CLIP Colloquium (Fall 2010)

October 20, Kristy Hollingshead: Search Errors and Model Errors in Pipeline Systems

Pipeline systems, in which data is sequentially processed in stages with the output of one stage providing input to the next, are ubiquitous in the field of natural language processing (NLP) as well as many other research areas. The popularity of the pipeline system architecture may be attributed to the utility of pipelines in improving scalability by reducing search complexity and increasing efficiency of the system. However, pipelines can suffer from the well-known problem of "cascading errors," where errors earlier in the pipeline propagate to later stages in the pipeline. In this talk I will make a distinction between two different type of cascading errors in pipeline systems. The first I will term "search errors," where there exists a higher-scoring candidate (according to the model), but that candidate has been excluded from the search space. The second type of error that I will address might be termed "model errors," where the highest-scoring candidate (according to the model) is not the best candidate (according to some gold standard). Statistical NLP models are imperfect by nature, resulting in model errors. Interestingly, the same pipeline framework that causes search errors can also resolve (or work around) model errors; in this talk I will demonstrate several techniques for detecting and resolving search and model errors, which can result in improved efficiency with no loss in accuracy. I will briefly mention the technique of pipeline iteration, introduced in my ACL'07 paper, and introduce some related results from my dissertation. I will then focus on work done with my PhD advisor Brian Roark on chart cell constraints, as published in our COLING'08 and NAACL'09 papers; this work provably reduces the complexity of a context-free parser to quadratic performance in the worst case (observably linear) with a slight gain in accuracy using the Charniak parser. While much of this talk will be on parsing pipelines, I am currently extending some of this work to MT pipelines and would welcome discussion along those lines.

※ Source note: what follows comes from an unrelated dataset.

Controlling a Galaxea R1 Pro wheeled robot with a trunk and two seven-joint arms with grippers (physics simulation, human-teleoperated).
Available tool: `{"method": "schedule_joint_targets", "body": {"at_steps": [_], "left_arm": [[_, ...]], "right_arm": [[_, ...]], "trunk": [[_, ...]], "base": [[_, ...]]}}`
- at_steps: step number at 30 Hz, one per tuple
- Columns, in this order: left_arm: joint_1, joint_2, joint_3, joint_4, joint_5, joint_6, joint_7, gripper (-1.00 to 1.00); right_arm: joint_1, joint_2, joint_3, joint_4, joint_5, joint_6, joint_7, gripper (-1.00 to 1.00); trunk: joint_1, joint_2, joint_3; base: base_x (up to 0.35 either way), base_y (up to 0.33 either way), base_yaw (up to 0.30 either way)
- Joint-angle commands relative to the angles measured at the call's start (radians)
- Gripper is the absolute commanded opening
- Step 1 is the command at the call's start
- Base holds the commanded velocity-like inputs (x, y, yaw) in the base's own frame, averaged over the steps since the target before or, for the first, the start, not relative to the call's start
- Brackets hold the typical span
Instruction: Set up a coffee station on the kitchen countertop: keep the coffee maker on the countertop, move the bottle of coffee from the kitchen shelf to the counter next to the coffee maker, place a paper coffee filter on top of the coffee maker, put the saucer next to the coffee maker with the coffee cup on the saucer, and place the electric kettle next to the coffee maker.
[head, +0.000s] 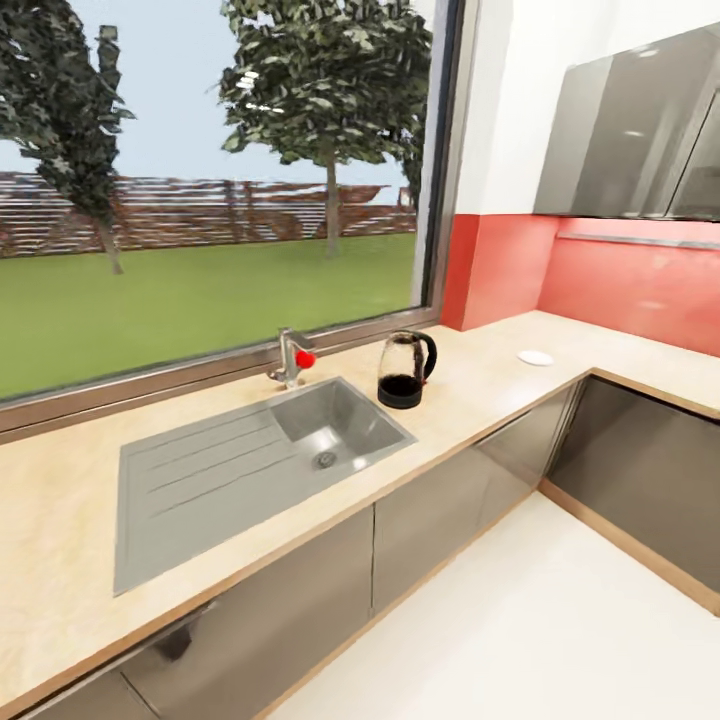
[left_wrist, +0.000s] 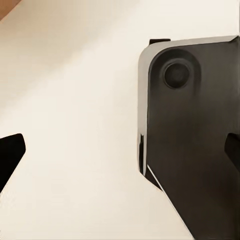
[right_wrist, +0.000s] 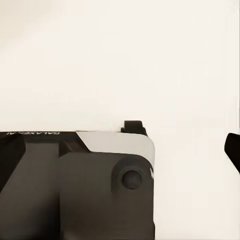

Kristy Hollingshead earned her PhD in Computer Science and Engineering this year, from the Center for Spoken Language Understanding (CSLU) at the Oregon Health & Science University (OHSU). She received her B.A. in English-Creative Writing from the University of Colorado in 2000 and her M.S. in Computer Science from OHSU in 2004. Her research interests in natural language processing include parsing, machine translation, evaluation metrics, and assistive technologies. She is also interested in general techniques on improving system efficiency, to allow for richer contextual information to be extracted for use in downstream stages of a pipeline system. Kristy was a National Science Foundation Graduate Research Fellow from 2004-2007.

October 27, Stanley Kok: Structure Learning in Markov Logic Networks

Statistical learning handles uncertainty in a robust and principled way. Relational learning (also known as inductive logic programming) models domains involving multiple relations. Recent years have seen a surge of interest in the statistical relational learning (SRL) community in combining the two, driven by the realization that many (if not most) applications require both and by the growing maturity of the two fields.

Markov logic networks (MLNs) is a statistical relational model that has gained traction within the AI community in recent years because of its robustness to noise and its ability to compactly model complex domains. MLNs combine probability and logic by attaching weights to first-order formulas, and viewing these as templates for features of Markov networks. Learning the structure of an MLN consists of learning both formulas and their weights.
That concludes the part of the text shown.